Pittsburgh, like Notre Dame, was virtually unknown in football until it specialized in the forward pass. It later hired the renowned Glenn (Pop) Warner as coach, and in 1916 Pittsburgh's team had such fine success that it gained rating as the national champion. Other small colleges -Washington and Jefferson, Centre (of Kentucky), etc.-depending upon a passing attack, leaped quickly into the rays of the national spotlight, and the era when "might is right" in American football passed into history.
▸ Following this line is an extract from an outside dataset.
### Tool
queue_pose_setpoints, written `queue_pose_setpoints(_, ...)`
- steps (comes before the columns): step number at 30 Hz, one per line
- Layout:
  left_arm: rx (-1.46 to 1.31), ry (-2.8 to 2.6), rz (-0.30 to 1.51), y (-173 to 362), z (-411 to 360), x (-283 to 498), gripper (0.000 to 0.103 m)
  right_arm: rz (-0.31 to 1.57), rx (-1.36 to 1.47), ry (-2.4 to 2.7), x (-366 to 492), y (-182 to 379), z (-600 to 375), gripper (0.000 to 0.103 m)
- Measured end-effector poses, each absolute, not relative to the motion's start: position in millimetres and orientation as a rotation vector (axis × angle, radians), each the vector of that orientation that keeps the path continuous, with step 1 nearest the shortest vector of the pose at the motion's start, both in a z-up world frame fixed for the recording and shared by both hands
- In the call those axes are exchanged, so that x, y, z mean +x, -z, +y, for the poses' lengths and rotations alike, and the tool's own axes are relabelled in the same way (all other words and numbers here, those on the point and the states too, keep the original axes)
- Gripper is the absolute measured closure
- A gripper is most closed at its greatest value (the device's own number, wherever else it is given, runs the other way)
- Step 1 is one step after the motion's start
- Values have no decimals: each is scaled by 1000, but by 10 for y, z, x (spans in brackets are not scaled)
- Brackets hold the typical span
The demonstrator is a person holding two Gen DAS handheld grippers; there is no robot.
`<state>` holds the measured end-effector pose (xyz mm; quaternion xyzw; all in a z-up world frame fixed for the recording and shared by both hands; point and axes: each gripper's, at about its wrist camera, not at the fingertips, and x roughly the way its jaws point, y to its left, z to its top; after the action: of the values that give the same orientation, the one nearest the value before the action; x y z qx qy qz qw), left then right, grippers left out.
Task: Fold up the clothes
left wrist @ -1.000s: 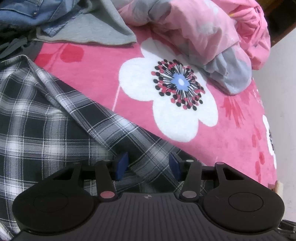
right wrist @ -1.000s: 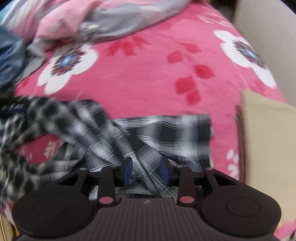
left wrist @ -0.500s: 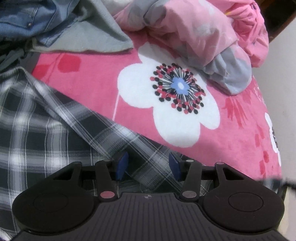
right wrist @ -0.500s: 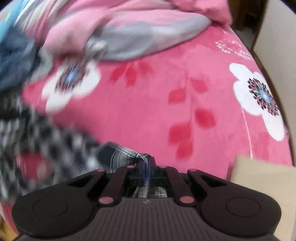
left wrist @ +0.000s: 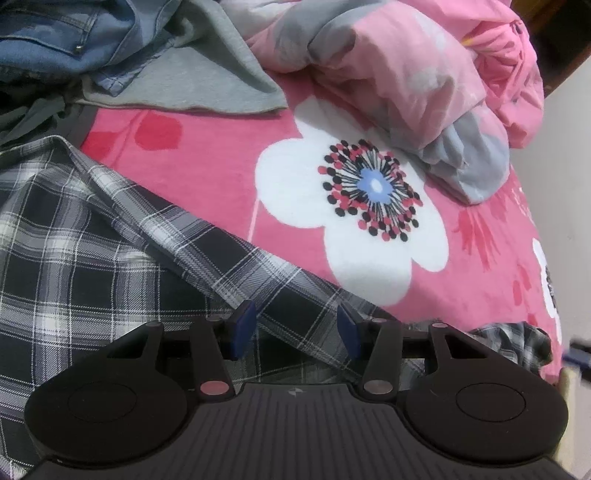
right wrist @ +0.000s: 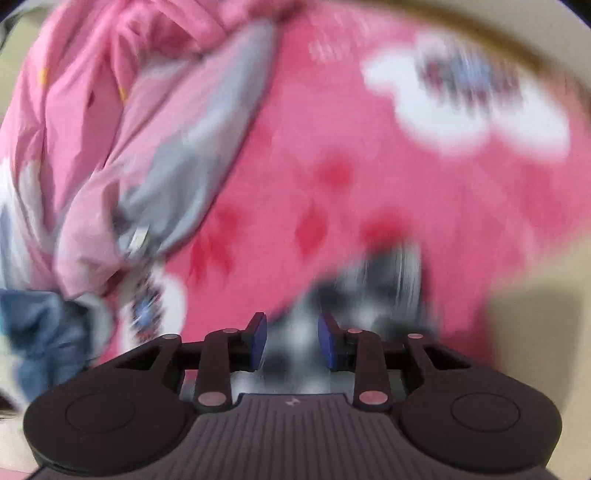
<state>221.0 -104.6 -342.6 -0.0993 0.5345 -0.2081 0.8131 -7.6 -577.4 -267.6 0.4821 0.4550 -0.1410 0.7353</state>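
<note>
Plaid shirt (left wrist: 92, 266) lies spread on the pink flowered blanket (left wrist: 221, 177), left of the large white flower (left wrist: 351, 221) printed on it. One plaid strip runs diagonally from the shirt's upper edge down toward the left gripper (left wrist: 295, 326).

Left gripper: blue pads spread apart, plaid cloth lying in the gap between them, pads not pressing on it as far as the view shows.

Beyond the white flower, a bunched pink-and-grey quilt (left wrist: 424, 85). Up and to the left of the flower, a grey garment (left wrist: 207, 81) and blue jeans (left wrist: 62, 33) in a heap, touching the shirt's far edge.

Right wrist view is heavily blurred. Right gripper (right wrist: 291, 341): jaws opening, a gap visible between the blue pads; a smeared black-and-white patch, the plaid shirt (right wrist: 369, 288), sits in and just past the gap. Cannot tell whether the pads touch it. Pink blanket (right wrist: 369, 166) fills the view behind; quilt (right wrist: 129, 129) at left, jeans (right wrist: 40, 325) at lower left.
</note>
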Motion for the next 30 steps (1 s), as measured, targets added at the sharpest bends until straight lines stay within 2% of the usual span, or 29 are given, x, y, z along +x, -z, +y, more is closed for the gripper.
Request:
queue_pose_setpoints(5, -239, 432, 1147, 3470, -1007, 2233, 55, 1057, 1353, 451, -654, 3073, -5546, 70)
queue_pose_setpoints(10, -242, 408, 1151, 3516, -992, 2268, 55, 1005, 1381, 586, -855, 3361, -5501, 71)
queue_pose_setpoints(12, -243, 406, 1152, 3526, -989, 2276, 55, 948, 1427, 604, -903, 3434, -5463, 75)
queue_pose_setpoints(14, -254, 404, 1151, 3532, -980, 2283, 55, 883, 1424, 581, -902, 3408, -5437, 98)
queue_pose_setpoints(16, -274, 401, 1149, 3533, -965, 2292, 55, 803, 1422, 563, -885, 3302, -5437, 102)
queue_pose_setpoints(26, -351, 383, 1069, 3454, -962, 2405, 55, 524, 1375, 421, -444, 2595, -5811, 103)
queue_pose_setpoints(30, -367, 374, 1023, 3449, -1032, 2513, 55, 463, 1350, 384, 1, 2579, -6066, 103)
The first college to number its football players was Washington and Jefferson in 1908. The idea was picked up from the practice of numbering track athletes. For some reason, Washington and Jefferson abandoned the system shortly there-after and players were not numbered again until 1913, when Amos Alonzo Stagg made the experiment at University of Chicago. Prior to then, colleges generally took the attitude that the players were recognizable without numbers to the students and the graduates, and it didn't matter whether the other patrons at games knew who they were. The confusion in the minds of the spectators, who could not identify competing players, was augmented on rainy days when the players became so smeared with mud that even the rival uniforms lost distinguishing colors. Since there were no loudspeakers and megaphones were not used and since few colleges used a scoreboard in any part of the grounds, spectators often left games not knowing who had made the scores and, on some occasions, not sure who had won the game. One reporter of the era became muddled during a closing play of a rather important game (Army-Navy) and flashed a game-winning touchdown for the wrong team. Repeatedly, backfield men who, long before, had retired to the benches, were credited with making touchdowns, or field goals, that were the work of their substitutes. Explanations of who made tackles during important plays rarely was attempted by writers, because few knew, as a certainty, who was in action.